Friday, January 15, 2010

Original thought and the monkey equation

When I was in College I took a technical writing course. (I know... you're shocked.) In the course we were given guidelines regarding the proper citation and use of sources. This was before Wikipedia existed. Plagiarism was warned against in the strongest terms, as it should be.

A friend of mine just graduated after going back to school. He recently told me he ran his papers through an online citation checker which generated a list of sources for different statements he'd written. The funny thing about it is that on some of these papers he didn't actually do any research. He knew what he knew, he typed it up, and gave someone else the credit. If these weren't his original thoughts, how can we be sure that the person cited for one of his points was the originator of the thought?

What is original thought? One of the guidelines I was given in class was to use the most recent sources. I disagree. Take for example the Arrhenius equation. k = A e^{{-E_a}/{RT}} It's not exactly recent, but is it original? Who came up with it? It might surprise you to learn that it was first proposed, not by Svante Arrhenius, but by Dutch chemist J. H. van 't Hoff.

There are such things as foundational principles. The Arrhenius equation stands at the heart of many other equations derived after it, and is a foundational empirical equation.
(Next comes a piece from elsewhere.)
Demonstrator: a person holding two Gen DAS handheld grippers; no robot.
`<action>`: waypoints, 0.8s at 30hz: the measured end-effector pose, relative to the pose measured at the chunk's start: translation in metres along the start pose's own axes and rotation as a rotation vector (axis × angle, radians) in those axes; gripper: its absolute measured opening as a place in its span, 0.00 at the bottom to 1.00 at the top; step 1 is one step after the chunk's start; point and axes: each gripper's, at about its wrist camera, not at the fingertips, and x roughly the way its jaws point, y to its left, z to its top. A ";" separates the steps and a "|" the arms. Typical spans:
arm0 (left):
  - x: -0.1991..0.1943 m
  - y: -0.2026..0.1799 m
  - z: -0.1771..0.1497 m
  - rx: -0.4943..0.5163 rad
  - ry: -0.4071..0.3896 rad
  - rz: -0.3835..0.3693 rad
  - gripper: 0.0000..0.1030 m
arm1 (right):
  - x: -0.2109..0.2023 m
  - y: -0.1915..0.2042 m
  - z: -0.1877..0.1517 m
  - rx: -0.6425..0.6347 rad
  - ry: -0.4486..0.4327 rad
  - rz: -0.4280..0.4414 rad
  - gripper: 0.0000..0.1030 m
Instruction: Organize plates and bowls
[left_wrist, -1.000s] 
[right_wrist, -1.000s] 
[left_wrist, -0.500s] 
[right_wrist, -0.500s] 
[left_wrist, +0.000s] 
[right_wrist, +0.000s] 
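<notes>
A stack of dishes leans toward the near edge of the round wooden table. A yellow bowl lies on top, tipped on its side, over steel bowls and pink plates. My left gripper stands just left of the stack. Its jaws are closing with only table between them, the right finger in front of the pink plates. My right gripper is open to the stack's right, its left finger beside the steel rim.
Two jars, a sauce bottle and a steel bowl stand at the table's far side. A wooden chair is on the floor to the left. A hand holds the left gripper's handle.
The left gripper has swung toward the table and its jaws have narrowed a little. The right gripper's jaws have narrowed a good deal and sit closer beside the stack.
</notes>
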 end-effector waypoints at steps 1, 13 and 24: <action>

In physics and engineering it is much easier to identify the foundational principles than it is in say, sociology. I get the distinct impression that my english teacher was more comfortable with the social sciences, where theories change by the month. My heat and mass transport book was 30 years old, and still perfectly relevant.

There is such thing as original thought, in the hard sciences or otherwise, although we may or may not know its genesis. It is probably easier to find the source when dealing with the hard sciences. I don't envy the sociologists, whose theories often can't be proven or dis-proven, but are often easily accepted anyway, nor can they be reduced to concise equations. (note: The phenomenon of Anthropogenic global warming is more easily understood from a social/psychological perspective, once you have dispatched with the falsehoods)

There are 26 letters in the English alphabet. There are millions of books in the library. I'm sure there has to be a considerable amount of overlap in those books. This could probably be measured using the text of online books, maybe even with a search engine such as Google. I assume there would be a geometrically decreasing relationship to this overlap, this stepping on each others toes, that has nothing whatsoever to do with plagiarism. Three word overlaps would be greater by an order of magnitude than four word overlaps etc. The empirically derived formula could be called the infinite monkey theorem equation, or the Brent equation, unless you don't believe I came up with it first. Not familiar with the infinite monkey theorem? It is the theory behind adding more and more programmers to a project in the hopes that you'll ship on time... OK, just kidding. I think it actually describes an IRS department. Don't believe me? You could check Wikipedia (, which has no less than 30 citations for the linked article. The rule is it cannot be considered original thought unless you found it on Wikipedia, then it's as worthless as your original thoughts.

We all think. We all stand educationally on the shoulders of giants. It should be no surprise that some of our thoughts, although originally conceived within our own minds, are not new to the world, and in many cases weren't new to the people who first jotted them down. Inspiration is a trait we all can lay claim to at one time or another. Until I find out otherwise, I'm taking credit for figuring that one out.

Never mind. I just read this. Don't quote me.